In 1839, he purchased a horse that became one of the American Quarter Horse breed's foundation sires, named Copperbottom. He was his horse until its death in 1860.
Houston, a 47-year-old man, married for the third time on May 9, 1840. Margaret Moffette Lea, 21, of Marion, Alabama, was the daughter of planters. They had eight children. Margaret exercised a tempering influence on her husband's life, causing him to avoid alcohol. Although the Houstons had many houses, they only had one: Cedar Point (1840–1863) on Trinity Bay.
Houston was baptized into the Catholic faith in order to comply under the new Mexican law for property ownership in Coahuila y Tejas, 1833. In Nacogdoches, Texas, the sacrament was administered in the Adolphus Sterne House's living room. Margaret had spent 14 years trying to convert Houston to the Baptist church by 1854. Houston converted with the help of George Washington Baines, and the young boy accepted adult baptism. Spectators from neighboring countries descended on Independence, Texas, to attend the parade. Rev. Houston baptized Houston on November 19, 1854. Rufus C. Burleson, president of Baylor University, was absorbed in Little Rocky Creek, two miles southeast of Independence.
Early political career
Houston began an apprenticeship with Judge James Trimble in Nashville after leaving government service. He jumped at the state bar and opened a law firm in Lebanon, Tennessee. Houston won the election as the district attorney for Nashville in 1819 with the help of Governor Joseph McMinn. He was also designated as a major general of the Tennessee militia. Houston, like his predecessors, was a founding member of the Democratic-Republican Party, which dominated state and national politics in the decade after the War of 1812. After the 1820 United States Census, Tennessee gained three seats in the United States House of Representatives, and Houston went unopposed in the 1823 election for Tennessee's ninth congressional district. In his first major speech in Congress, Houston called for the recognition of Greece, which was battling an internal war against the Ottoman Empire.

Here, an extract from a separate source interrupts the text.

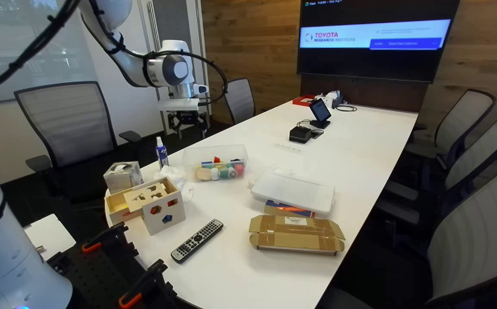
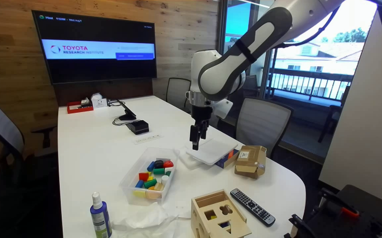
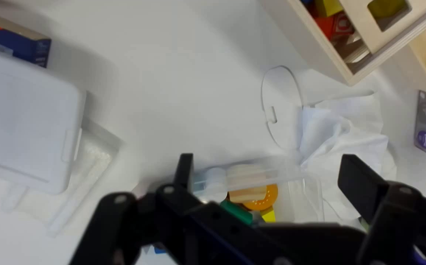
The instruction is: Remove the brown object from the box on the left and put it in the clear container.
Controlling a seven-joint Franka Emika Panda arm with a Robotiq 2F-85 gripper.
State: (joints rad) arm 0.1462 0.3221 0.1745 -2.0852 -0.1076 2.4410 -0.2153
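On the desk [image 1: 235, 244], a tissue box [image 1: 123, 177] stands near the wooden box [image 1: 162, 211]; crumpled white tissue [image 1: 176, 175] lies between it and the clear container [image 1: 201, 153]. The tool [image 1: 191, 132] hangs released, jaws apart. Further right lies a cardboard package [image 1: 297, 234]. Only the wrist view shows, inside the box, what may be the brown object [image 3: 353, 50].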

In the 1824 presidential election, Houston overwhelmingly supported Jackson's candidacy, which featured four leading candidates, all from the Democratic-Republican Party, running for president. The House of Representatives held a contingent election, which was won by John Quincy Adams as no candidate regained a majority of the vote. Supporters of Jackson eventually joined the Democratic Party, and those who supported Adams became known as National Republicans. Houston became governor of Tennessee in 1827 with Jackson's support. Governor Houston argued for internal improvements, such as canals, and that the cost of land for homesteaders living on the public domain was reduced. He also helped with Jackson's resurgent campaign in the 1828 presidential election.

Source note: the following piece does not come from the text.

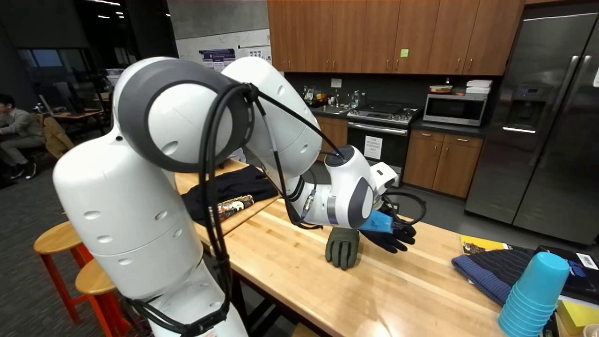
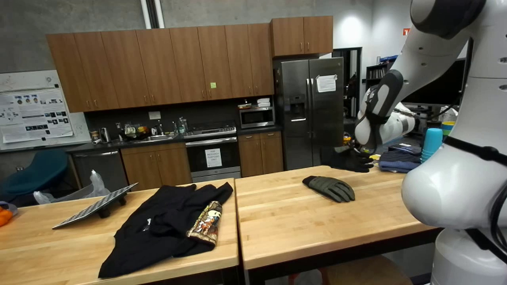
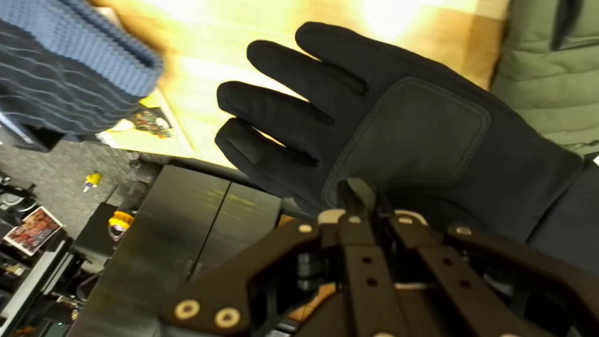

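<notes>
At the gripper [image 3: 367, 194]: black glove [image 3: 412, 131], apparently pinched.

Brown cabinets [image 2: 170, 63] are lining a grey wall [image 2: 222, 12] in both exterior views, hanging above a stove [image 2: 227, 152] and a microwave [image 2: 256, 117]. A steel fridge [image 2: 324, 118] is standing near their end; past it, a patch of light [image 2: 351, 21] is brightening a white wall [image 2: 384, 31]. A whiteboard [image 2: 23, 81] is hanging beside the cabinets, above a teal chair [image 2: 37, 168]. Two wooden tables [image 2: 285, 221] are standing side by side. In an exterior view, red-legged stools [image 1: 58, 238] are standing on a dark floor [image 1: 23, 210].
</notes>
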Tool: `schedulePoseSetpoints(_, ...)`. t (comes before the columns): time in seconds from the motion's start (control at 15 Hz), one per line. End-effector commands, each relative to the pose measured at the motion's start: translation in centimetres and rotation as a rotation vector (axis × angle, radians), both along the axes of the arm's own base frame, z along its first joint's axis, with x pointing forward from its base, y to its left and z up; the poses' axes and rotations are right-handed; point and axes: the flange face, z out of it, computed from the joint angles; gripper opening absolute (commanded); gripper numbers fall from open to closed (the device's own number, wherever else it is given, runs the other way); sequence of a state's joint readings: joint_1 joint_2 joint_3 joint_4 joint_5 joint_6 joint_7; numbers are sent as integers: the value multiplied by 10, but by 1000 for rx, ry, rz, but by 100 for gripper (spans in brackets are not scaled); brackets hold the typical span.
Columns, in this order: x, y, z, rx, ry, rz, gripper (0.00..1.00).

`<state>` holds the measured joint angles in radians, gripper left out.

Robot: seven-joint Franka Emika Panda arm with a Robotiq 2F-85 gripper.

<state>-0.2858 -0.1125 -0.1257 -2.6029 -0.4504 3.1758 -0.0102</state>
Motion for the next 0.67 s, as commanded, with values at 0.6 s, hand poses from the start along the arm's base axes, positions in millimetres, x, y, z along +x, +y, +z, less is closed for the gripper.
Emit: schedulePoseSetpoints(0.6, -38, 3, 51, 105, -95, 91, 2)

Eliza Allen, the daughter of wealthy plantation owner John Allen of Gallatin, Tennessee, was born in January 1829. The marriage fell apart for the first time perhaps because Eliza fell in love with another man. Houston resigned as governor of Tennessee in April 1829, following the breakdown of his marriage. He returned to Arkansas Territory to recover the Cherokee shortly after leaving office.